What the task requires: Take the lines below beginning at the line that has "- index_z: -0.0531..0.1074" and stopping after the line that has "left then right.", and print them exactly as they are, with no other lines.

Recorded information:
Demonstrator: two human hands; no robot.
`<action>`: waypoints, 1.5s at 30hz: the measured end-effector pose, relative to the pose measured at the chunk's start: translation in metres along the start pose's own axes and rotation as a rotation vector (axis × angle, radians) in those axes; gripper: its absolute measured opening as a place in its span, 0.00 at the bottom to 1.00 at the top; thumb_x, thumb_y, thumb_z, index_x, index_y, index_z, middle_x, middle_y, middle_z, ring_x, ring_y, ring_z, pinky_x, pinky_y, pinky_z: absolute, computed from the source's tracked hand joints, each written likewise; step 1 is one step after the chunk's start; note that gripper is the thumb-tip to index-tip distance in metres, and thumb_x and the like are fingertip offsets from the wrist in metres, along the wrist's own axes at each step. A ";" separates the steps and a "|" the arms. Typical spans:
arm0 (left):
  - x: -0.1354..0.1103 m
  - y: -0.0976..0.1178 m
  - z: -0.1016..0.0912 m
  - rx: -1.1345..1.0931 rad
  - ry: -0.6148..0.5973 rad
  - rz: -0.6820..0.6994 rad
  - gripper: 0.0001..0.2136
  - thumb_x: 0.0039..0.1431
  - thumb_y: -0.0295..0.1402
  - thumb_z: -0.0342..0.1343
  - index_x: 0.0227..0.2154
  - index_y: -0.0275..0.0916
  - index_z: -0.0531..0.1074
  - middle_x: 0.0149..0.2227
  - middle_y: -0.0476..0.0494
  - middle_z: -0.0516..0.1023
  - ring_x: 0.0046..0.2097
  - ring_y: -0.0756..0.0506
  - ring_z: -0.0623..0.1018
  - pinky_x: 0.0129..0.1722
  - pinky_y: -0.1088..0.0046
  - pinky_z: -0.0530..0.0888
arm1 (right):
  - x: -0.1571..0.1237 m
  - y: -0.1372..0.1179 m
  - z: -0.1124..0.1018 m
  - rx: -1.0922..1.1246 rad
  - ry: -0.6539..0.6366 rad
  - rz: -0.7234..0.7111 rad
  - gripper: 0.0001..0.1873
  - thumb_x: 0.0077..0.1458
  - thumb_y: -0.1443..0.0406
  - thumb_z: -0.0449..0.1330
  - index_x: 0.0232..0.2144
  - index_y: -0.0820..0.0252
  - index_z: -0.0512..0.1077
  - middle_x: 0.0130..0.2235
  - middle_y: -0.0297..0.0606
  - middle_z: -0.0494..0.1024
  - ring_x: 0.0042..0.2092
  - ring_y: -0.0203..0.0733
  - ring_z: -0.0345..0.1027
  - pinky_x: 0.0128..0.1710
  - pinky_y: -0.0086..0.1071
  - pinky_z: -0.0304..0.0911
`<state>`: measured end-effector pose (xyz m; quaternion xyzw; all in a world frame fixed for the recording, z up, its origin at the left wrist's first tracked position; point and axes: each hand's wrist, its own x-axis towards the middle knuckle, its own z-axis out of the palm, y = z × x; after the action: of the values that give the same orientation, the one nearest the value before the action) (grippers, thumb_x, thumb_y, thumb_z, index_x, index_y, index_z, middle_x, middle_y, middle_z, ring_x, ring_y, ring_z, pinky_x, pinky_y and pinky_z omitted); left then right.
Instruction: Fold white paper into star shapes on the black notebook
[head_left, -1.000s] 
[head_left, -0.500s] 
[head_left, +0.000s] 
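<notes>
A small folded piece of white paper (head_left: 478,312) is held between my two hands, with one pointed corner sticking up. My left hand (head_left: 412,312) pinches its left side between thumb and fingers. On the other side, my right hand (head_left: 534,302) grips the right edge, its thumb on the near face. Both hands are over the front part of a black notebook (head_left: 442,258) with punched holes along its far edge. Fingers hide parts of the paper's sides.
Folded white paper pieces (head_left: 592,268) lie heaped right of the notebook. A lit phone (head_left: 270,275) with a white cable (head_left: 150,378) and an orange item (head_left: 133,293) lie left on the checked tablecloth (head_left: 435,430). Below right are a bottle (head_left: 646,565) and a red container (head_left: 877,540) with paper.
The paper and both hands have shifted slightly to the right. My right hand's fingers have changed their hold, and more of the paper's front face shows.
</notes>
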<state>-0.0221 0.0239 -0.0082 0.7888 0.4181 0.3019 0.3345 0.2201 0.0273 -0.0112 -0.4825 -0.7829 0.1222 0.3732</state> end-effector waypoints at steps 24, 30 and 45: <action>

Answer section:
  - index_z: -0.0531..0.1074
  - middle_x: 0.0149..0.2227
  - middle_y: -0.0476..0.0494
  - middle_z: -0.0516..0.1023
  - ring_x: 0.0046..0.2097
  - ring_y: -0.0756..0.0506
  - ring_z: -0.0623..0.1018
  - pinky_x: 0.0129..0.1722
  - pinky_y: -0.1088..0.0046
  - pinky_z: -0.0530..0.0888
arm1 (right):
  - x: -0.1571..0.1237 m
  - y: -0.1372..0.1179 m
  - z: -0.1124..0.1018 m
  - rx: -1.0922..1.1246 rad
  - ry: -0.6539..0.6366 rad
  - rz: -0.7234..0.7111 rad
  - gripper: 0.0001..0.1873
  - thumb_x: 0.0077..0.1458
  - thumb_y: -0.1443..0.0406
  - thumb_z: -0.0449..0.1330
  - index_x: 0.0232..0.2144
  - index_y: -0.0820..0.0252
  - index_z: -0.0512..0.1077
  - middle_x: 0.0130..0.2235
  - middle_y: -0.0297..0.0606
  - middle_z: -0.0494..0.1024
  - ring_x: 0.0042..0.2092
  - ring_y: -0.0203..0.0733
  - ring_z: -0.0345..0.1027
  - pinky_x: 0.0128..0.1710
  - pinky_y: -0.0086..0.1071
  - pinky_z: -0.0304..0.0911
`<state>`: measured end-effector pose (xyz m; quaternion xyzw; all in a world frame fixed for the recording, z up, its origin at the left wrist's first tracked position; point and axes: each hand's wrist, its own x-axis towards the middle knuckle, its own z-axis out of the palm, y = z × x; after the action: of the values that give the same orientation, the one nearest the value before the action) (grippers, thumb_x, thumb_y, thumb_z, index_x, index_y, index_z, middle_x, middle_y, middle_z, ring_x, ring_y, ring_z, pinky_x, pinky_y and pinky_z omitted); left then right.

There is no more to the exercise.